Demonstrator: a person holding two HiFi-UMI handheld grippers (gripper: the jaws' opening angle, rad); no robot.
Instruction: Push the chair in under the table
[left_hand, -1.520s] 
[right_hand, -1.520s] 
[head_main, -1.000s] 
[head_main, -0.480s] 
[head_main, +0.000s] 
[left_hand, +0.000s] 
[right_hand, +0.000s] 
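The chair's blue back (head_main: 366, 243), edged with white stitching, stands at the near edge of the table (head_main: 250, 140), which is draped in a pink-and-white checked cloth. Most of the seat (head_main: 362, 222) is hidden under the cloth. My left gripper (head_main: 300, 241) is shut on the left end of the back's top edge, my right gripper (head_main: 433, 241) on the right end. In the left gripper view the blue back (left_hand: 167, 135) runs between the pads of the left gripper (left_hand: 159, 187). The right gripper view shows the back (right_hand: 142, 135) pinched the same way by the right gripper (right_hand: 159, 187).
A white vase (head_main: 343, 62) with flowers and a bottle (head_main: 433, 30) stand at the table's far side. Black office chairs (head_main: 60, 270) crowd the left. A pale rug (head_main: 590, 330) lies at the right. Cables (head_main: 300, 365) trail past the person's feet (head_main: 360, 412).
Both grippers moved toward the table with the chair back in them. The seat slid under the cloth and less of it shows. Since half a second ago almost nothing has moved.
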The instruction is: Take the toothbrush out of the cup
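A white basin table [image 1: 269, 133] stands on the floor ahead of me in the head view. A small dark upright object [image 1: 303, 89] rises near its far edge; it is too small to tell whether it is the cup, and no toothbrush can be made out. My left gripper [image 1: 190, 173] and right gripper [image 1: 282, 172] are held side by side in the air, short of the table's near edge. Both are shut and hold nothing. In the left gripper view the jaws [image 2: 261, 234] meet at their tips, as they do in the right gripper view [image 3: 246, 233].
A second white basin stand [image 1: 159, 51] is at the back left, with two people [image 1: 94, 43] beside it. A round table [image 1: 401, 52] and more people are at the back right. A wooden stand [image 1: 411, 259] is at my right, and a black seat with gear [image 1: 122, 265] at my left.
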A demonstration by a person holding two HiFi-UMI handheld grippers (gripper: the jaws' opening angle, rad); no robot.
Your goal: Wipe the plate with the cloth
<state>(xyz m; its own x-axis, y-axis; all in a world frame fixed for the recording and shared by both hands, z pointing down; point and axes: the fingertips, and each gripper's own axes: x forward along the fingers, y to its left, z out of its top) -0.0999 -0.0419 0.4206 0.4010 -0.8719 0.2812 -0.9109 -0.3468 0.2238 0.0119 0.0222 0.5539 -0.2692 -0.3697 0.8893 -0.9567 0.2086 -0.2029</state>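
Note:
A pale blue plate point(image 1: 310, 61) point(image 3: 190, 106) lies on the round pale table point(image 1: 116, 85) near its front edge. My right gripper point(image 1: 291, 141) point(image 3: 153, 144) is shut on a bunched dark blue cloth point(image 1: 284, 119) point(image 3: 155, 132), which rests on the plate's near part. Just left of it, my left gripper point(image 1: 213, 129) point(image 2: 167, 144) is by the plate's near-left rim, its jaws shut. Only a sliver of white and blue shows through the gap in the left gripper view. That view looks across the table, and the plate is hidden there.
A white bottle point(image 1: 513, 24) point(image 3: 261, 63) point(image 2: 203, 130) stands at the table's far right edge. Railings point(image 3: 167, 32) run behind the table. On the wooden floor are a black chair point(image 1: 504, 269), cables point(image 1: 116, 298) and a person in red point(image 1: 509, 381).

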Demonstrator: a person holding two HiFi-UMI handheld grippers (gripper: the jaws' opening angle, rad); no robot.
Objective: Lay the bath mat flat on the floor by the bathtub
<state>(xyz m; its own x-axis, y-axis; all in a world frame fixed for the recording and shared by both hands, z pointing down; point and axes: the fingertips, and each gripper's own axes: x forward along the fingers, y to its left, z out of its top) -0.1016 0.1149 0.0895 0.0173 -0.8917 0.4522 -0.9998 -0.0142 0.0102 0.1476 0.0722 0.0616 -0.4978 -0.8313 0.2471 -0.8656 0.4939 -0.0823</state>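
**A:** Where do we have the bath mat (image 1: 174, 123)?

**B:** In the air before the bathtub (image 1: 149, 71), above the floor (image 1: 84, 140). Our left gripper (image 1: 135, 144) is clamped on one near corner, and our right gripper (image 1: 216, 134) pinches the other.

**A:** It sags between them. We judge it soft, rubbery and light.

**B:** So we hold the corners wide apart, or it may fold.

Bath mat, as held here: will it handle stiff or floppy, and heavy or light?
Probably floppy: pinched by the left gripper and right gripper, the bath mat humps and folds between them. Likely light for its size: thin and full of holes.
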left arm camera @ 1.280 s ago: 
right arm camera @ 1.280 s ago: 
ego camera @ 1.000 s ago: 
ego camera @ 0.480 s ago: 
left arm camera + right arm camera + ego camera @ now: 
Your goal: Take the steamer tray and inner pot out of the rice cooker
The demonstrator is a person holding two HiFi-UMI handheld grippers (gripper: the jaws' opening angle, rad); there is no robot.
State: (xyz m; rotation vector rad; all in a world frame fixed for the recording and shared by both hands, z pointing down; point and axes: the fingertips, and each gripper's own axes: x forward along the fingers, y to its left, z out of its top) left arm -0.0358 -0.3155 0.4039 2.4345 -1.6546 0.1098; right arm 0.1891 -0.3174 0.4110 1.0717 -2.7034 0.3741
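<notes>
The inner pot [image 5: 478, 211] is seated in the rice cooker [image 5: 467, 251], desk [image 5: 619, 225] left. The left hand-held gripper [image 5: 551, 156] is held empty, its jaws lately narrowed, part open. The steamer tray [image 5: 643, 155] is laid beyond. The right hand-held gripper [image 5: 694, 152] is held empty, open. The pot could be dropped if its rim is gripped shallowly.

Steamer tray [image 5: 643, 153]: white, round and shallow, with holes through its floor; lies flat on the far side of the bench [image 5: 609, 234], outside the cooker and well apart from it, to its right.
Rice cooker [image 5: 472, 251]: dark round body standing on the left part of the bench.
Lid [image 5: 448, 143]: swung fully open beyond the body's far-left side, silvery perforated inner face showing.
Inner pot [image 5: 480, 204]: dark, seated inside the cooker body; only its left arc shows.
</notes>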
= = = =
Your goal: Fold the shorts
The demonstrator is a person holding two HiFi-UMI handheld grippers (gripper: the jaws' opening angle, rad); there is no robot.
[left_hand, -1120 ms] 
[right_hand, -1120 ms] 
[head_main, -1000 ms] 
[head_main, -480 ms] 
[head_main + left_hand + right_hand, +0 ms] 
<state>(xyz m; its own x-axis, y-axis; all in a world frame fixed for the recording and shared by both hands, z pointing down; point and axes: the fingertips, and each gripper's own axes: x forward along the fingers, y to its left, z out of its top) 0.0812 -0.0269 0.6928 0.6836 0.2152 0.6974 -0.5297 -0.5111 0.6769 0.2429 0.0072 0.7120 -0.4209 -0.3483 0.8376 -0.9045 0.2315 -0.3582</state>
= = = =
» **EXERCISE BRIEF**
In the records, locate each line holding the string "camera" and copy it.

» **REPLY**
left arm camera @ 1.280 s ago: 
right arm camera @ 1.280 s ago: 
ego camera @ 1.000 s ago: 
ego camera @ 0.480 s ago: 
left arm camera + right arm camera + ego camera @ now: 

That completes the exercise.